Dia de los Muertos or Day of the Dead, is a Mexican celebration that honors those loved ones that have died. I say that it is a Mexican celebration because it started out that way but different parts in Latin America and the Philippines have taken to celebrate Day of the Dead. The history of this dates back to a hundred plus years with the Aztecs and now it’s a combination with the Catholic Holiday All Soul’s and All Saint’s Day. The ancient beliefs are that your loved ones are able to leave heaven at midnight on October 31st and for 24 hours they are able to reunite with their families. There are many different beliefs but the one that my family has followed is that at midnight the angelitos or little angels come to reunite with the family and they leave after 24 hours and when they leave the adults come to visit their families.

During this time, altars are made to honor the deceased loved ones with special ofrendas (offerings). Some of the ofrendas include foods, flowers, fruit, candles, Day of the Dead bread, soda, and most important, holy water.
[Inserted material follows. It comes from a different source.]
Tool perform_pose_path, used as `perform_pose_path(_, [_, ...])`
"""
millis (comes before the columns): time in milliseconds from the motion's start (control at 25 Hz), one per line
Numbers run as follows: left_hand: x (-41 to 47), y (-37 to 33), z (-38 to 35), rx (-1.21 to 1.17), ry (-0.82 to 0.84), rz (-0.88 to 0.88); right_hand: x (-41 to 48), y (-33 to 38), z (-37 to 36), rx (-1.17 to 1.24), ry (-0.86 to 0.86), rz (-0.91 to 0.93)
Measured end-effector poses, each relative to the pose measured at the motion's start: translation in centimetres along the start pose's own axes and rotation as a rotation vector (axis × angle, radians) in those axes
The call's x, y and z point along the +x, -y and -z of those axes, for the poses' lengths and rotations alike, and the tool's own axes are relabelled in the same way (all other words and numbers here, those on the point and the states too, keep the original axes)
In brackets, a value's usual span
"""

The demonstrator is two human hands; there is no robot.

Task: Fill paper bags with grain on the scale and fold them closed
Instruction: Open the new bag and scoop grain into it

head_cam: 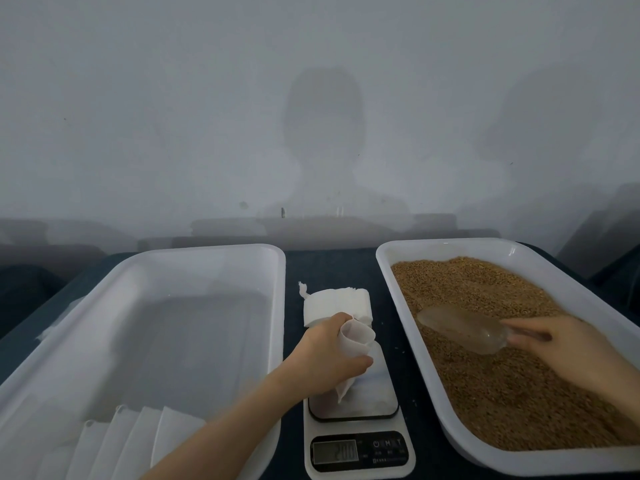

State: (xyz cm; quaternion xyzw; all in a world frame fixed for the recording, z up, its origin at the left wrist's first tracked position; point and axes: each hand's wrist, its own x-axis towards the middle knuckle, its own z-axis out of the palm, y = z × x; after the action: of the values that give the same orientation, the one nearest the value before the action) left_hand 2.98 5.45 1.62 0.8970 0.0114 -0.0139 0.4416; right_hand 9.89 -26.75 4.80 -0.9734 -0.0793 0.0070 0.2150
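My left hand (329, 355) grips a white paper bag (356, 341) with its mouth open upward, standing on the platform of the kitchen scale (356, 431). My right hand (561, 344) holds the handle of a clear plastic scoop (460, 329), which lies in the brown grain (502, 386) filling the white tray on the right (415, 327). The scoop looks to hold some grain.
A white tray on the left (273, 306) holds several folded white bags (131, 438) at its near end. A stack of unused white bags (336, 303) lies behind the scale. The dark table surface (329, 265) runs between the trays; a pale wall stands behind.
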Motion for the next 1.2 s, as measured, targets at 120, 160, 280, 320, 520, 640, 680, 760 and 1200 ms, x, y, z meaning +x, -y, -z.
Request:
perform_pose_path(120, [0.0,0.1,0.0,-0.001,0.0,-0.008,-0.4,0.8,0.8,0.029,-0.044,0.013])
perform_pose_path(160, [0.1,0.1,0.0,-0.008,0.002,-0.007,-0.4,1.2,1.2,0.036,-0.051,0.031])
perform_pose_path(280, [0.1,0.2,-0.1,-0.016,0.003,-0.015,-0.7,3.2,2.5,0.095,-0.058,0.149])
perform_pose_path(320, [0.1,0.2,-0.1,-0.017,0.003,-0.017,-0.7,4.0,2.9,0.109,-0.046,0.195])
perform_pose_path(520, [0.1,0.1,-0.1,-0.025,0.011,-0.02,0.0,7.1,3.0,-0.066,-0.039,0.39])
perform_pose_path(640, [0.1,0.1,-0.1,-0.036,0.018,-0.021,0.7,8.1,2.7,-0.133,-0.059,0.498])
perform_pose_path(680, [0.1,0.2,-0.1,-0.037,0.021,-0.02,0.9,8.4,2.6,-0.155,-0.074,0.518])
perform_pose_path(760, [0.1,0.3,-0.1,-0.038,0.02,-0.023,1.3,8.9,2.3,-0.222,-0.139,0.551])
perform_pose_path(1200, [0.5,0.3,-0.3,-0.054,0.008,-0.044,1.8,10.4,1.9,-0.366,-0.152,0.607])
The flowers need to be wild marigolds and bright red cockscomb that surround the altar. Since the angelitos come first, the altar should have little trinkets for them, possibly toys the used to play with, milk or some of their favorite things. For adults, you want to add their favorite foods, favorite drinks like beer or mezcal. You want the altar to have, if possibly, all their favorite things for these couple of days.

In my family, each lighted candle represents a deceased loved one. We include pictures of each person for when their spirit comes back. In most parts of Mexico, sugar skulls are put in the altar with the name of each person. We also pray a rosary each night and ask for their protection, wisdom, and good luck to be bestowed upon our family.

Altars are not limited to just certain objects, you can put anything of personal value to yourself or your loved ones because these couple of days are the only times that the spirit of your loved ones come back and reunite with your family. In most villages, the residents spend copious amounts of money in building the altars because of tradition and beliefs but most importantly it is part of our culture that we treasure the most.

In other parts of Mexico, people take upon cleaning cemeteries, getting together with the whole family to participate in activities like eating together and playing games, other times there are celebrations that include processions. This holiday is a time to really think of death from a different perspective; it’s nothing scary but something celebratory as seen through our altars, our art, and traditions that have stayed for hundreds of years.

Day of the Dead is something that is beautiful, we reminisce on the good times with those who have died and appreciate our traditions but also the gift of life and death through a different perspective.